EXERCISE DETAILS:
Total the lines of the listing below that hold the word "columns". Output nothing except that number.

THE DATA:
----------------------------------------

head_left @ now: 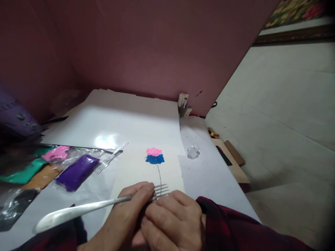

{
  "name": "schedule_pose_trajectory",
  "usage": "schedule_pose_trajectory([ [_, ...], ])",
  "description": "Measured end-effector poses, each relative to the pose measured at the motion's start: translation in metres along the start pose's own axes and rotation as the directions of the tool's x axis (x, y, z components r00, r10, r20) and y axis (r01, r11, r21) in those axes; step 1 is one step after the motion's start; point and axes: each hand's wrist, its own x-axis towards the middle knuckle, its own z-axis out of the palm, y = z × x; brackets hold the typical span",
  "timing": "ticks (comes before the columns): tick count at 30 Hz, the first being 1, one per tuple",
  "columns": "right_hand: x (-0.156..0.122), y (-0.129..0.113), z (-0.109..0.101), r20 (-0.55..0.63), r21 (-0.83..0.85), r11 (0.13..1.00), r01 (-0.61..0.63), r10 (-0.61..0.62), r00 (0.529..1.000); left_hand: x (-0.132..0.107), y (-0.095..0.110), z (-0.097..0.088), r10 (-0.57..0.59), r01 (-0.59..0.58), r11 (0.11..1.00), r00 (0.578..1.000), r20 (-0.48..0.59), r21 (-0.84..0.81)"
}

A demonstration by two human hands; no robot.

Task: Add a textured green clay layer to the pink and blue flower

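Note:
My left hand (125,212) is closed around a metal fork (86,208), handle pointing left and tines over the lower edge of a cream card (136,170). My right hand (172,219) is curled right against the fork's tines, fingers bent; what it pinches, if anything, is hidden. On the card sits a small clay flower (155,155), pink on top and blue beneath, with a thin drawn stem running down toward the tines.
A clear plastic fork (111,158) lies left of the card. Bagged clay lies at left: purple (77,172), pink (55,153), green (24,172), brown. A small clear lump (193,151) sits to the right. Large white sheets (117,122) cover the table; a maroon wall stands behind.

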Motion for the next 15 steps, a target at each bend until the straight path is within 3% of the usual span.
schedule_pose_trajectory([
  [2, -0.004, 0.003, -0.001, 0.020, 0.053, 0.998, -0.047, 0.046, 0.999, 0.006, 0.002, -0.009, 0.077, -0.082, 0.985, 0.996, 0.036, 0.155],
  [4, -0.009, 0.007, 0.000, 0.065, 0.196, 0.955, -0.223, 0.215, 0.975, 0.016, 0.005, -0.019, 0.131, -0.131, 0.956, 0.991, 0.018, 0.262],
  [5, -0.010, 0.011, 0.002, 0.072, 0.285, 0.879, -0.382, 0.378, 0.923, 0.022, 0.008, -0.023, 0.166, -0.153, 0.916, 0.986, -0.001, 0.372],
  [6, -0.011, 0.016, 0.004, 0.157, 0.349, 0.707, -0.615, 0.603, 0.782, 0.028, 0.011, -0.027, 0.206, -0.173, 0.878, 0.978, -0.026, 0.446],
  [7, -0.012, 0.022, 0.006, 0.239, 0.390, 0.464, -0.795, 0.783, 0.574, 0.035, 0.013, -0.029, 0.233, -0.186, 0.855, 0.972, -0.039, 0.484],
  [9, -0.011, 0.036, 0.011, 0.340, 0.482, 0.090, -0.872, 0.897, 0.281, 0.046, 0.018, -0.031, 0.262, -0.208, 0.834, 0.965, -0.034, 0.511],
  [10, -0.010, 0.043, 0.013, 0.368, 0.511, -0.041, -0.858, 0.913, 0.176, 0.051, 0.019, -0.031, 0.271, -0.211, 0.821, 0.962, -0.037, 0.530],
  [11, -0.009, 0.049, 0.015, 0.376, 0.543, -0.113, -0.832, 0.918, 0.121, 0.055, 0.020, -0.030, 0.286, -0.219, 0.802, 0.957, -0.035, 0.556],
  [15, -0.007, 0.058, 0.018, 0.377, 0.595, -0.142, -0.791, 0.919, 0.119, 0.068, 0.014, -0.028, 0.358, -0.264, 0.689, 0.934, 0.000, 0.675],
])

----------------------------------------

THE COMPLETED TASK:
2